-- Exercise aim --
In the listing below, find the line containing "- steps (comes" and the line containing "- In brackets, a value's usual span". Repeat exactly those two lines and every line between them.

-- Record excerpts --

..........

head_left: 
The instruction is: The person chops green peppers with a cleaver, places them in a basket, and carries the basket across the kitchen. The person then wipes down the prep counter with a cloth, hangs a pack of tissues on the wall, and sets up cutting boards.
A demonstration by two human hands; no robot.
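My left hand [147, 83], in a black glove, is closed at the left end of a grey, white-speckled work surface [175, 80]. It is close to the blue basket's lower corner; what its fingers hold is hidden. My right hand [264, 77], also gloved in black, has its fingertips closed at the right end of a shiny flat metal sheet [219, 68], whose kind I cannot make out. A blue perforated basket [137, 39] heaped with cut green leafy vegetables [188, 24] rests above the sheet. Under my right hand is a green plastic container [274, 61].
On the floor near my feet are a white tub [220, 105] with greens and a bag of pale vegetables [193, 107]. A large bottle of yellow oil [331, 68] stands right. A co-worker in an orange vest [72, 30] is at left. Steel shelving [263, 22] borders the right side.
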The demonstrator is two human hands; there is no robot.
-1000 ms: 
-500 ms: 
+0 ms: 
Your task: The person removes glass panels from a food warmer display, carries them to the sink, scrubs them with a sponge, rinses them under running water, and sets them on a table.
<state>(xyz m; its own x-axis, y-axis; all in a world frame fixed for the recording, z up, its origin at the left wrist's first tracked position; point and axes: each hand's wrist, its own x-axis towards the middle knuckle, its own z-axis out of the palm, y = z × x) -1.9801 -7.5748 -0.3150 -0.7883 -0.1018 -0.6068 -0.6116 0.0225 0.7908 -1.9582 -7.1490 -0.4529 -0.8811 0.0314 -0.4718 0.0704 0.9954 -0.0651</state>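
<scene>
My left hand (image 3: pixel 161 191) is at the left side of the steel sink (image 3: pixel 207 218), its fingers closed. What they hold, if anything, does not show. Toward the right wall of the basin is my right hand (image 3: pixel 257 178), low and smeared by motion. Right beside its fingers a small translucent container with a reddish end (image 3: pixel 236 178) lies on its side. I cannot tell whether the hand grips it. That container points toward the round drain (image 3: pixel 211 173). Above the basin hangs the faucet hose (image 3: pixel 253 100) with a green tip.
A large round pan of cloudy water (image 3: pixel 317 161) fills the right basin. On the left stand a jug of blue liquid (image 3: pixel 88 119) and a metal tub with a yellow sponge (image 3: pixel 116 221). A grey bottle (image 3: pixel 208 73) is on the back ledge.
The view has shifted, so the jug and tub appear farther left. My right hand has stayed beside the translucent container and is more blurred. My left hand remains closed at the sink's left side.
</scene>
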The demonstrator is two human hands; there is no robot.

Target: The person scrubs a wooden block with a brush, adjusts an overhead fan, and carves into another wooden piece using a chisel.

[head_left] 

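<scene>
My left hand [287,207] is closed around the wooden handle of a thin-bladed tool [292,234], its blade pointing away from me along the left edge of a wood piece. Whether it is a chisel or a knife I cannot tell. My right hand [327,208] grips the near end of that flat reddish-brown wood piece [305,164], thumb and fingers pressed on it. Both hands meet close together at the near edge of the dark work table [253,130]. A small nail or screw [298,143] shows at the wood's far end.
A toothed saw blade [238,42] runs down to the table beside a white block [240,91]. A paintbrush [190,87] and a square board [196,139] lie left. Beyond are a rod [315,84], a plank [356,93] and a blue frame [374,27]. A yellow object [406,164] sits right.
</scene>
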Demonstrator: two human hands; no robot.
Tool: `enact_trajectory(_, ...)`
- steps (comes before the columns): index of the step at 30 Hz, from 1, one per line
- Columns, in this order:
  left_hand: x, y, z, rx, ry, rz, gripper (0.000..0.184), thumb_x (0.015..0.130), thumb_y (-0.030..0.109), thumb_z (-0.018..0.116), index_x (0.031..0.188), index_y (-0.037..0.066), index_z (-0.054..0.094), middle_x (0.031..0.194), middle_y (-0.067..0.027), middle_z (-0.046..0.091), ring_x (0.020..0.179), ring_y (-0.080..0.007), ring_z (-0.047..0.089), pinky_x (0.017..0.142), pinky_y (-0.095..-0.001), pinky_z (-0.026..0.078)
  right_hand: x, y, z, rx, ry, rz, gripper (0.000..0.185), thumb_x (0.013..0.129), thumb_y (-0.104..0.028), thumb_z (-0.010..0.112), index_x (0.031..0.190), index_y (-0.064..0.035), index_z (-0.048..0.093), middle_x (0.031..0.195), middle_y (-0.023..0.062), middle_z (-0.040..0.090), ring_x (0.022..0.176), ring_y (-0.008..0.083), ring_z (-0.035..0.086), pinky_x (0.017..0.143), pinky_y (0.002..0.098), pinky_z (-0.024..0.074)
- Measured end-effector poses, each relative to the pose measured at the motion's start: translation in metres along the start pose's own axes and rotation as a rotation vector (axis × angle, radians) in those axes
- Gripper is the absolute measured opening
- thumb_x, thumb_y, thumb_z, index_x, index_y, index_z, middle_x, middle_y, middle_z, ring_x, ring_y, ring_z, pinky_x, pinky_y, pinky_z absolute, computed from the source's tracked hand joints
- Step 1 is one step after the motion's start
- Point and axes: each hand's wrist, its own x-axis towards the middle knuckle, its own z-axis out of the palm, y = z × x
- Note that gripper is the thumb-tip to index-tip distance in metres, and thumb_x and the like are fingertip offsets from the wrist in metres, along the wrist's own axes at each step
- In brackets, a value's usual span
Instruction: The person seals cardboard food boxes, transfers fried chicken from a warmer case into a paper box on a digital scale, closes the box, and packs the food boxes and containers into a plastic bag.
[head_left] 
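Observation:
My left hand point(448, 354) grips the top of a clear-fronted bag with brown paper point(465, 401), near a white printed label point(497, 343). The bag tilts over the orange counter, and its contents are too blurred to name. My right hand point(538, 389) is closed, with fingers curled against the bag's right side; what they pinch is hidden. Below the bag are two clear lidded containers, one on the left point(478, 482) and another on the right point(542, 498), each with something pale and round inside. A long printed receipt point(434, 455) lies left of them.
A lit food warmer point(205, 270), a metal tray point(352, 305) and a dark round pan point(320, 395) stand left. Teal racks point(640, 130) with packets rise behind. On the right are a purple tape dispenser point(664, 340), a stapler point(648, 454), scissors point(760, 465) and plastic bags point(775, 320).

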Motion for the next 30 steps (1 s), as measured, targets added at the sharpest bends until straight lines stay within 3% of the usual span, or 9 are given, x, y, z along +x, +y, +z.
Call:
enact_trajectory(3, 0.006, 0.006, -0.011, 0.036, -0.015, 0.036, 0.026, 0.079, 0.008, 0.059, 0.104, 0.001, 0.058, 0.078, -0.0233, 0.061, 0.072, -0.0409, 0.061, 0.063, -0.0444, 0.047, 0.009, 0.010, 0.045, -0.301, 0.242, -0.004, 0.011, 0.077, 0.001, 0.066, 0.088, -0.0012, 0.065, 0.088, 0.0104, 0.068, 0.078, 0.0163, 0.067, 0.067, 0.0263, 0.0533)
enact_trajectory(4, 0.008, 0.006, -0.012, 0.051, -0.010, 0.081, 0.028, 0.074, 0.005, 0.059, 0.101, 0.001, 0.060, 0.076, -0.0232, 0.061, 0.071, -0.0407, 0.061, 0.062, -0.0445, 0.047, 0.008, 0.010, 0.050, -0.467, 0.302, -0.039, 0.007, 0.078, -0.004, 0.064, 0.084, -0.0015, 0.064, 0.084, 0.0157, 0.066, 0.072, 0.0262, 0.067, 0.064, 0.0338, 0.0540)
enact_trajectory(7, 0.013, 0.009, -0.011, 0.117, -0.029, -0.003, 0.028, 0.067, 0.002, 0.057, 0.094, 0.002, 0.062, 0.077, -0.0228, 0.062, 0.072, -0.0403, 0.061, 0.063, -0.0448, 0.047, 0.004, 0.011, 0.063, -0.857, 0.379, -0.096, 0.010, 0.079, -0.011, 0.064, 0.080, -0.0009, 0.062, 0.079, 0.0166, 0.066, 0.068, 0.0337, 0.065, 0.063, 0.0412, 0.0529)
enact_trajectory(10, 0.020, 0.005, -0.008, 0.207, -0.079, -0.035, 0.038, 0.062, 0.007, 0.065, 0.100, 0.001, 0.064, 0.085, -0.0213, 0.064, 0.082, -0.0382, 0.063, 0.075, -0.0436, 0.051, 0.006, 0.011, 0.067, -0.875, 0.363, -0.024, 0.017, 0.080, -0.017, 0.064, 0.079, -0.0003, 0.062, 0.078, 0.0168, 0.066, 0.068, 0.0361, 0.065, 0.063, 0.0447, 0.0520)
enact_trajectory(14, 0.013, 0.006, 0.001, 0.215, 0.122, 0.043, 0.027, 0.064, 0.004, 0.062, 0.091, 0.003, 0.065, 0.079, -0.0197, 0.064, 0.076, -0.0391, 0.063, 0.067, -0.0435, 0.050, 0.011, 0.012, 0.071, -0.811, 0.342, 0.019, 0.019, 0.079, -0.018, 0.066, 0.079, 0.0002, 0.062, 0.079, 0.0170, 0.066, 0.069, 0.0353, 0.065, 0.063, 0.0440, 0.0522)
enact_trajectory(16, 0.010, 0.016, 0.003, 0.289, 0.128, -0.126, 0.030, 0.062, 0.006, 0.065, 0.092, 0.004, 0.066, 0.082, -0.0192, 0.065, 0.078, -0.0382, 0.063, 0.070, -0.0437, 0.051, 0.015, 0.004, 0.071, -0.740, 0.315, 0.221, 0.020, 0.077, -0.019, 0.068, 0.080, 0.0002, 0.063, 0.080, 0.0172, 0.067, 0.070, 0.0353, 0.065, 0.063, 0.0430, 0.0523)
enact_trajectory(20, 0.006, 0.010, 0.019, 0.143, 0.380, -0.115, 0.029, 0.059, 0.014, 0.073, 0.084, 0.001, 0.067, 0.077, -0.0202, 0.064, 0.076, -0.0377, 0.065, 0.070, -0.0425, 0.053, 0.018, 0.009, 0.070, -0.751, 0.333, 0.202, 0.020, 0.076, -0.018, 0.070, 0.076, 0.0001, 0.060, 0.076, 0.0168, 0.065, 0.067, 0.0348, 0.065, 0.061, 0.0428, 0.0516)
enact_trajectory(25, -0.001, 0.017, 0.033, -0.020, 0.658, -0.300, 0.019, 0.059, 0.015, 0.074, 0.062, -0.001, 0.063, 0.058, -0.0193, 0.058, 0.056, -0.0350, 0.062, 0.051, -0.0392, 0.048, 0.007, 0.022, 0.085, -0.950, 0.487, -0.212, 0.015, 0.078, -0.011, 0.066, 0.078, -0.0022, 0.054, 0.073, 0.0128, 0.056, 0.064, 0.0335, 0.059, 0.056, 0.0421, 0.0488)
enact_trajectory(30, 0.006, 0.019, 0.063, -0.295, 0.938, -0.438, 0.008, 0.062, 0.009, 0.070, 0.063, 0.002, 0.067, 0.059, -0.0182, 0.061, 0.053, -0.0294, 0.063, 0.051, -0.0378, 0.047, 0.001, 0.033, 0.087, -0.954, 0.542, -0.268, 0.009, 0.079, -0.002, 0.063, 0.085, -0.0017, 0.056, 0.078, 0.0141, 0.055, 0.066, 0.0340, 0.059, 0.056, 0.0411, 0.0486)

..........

-- Result --
- steps (comes before the columns): index of the step at 30 Hz, from 1, one per line
- Columns, in this order:
  left_hand: x, y, z, rx, ry, rz, gripper (0.000..0.184), thumb_x (0.015..0.130), thumb_y (-0.030..0.109), thumb_z (-0.018..0.116), index_x (0.031..0.188), index_y (-0.037..0.066), index_z (-0.054..0.094), middle_x (0.031..0.194), middle_y (-0.067..0.027), middle_z (-0.046..0.091), ring_x (0.020..0.179), ring_y (-0.080..0.007), ring_z (-0.047..0.089), pinky_x (0.017..0.142), pinky_y (-0.095..-0.001), pinky_z (-0.026..0.078)
  right_hand: x, y, z, rx, ry, rz, gripper (0.000..0.185), thumb_x (0.013..0.129), thumb_y (-0.104..0.028), thumb_z (-0.010..0.112), index_x (0.031..0.190), index_y (-0.064..0.035), index_z (-0.048..0.093), middle_x (0.031..0.195), middle_y (-0.023..0.062), middle_z (-0.040..0.090), ring_x (0.022..0.176), ring_y (-0.008..0.083), ring_z (-0.035..0.086), pinky_x (0.017..0.143), pinky_y (0.002..0.098), pinky_z (-0.024..0.074)
- Measured end-effector poses, each relative to the pose measured at the motion's start: translation in metres along the start pose's own axes and rotation as a rotation vector (axis × angle, radians) in those axes
- Gripper is the absolute measured opening
- thumb_x, thumb_y, thumb_z, index_x, index_y, index_z, middle_x, middle_y, middle_z, ring_x, ring_y, ring_z, pinky_x, pinky_y, pinky_z absolute, computed from the source's tracked hand joints
- Step 1 is one step after the motion's start
- Point and axes: each hand's wrist, its own x-axis towards the middle knuckle, its own z-axis out of the palm, y = z × x
- Note that gripper is the thumb-tip to index-tip distance in metres, and thumb_x and the like are fingertip offsets from the wrist in metres, along the wrist's own axes at each step
- In brackets, a value's usual span

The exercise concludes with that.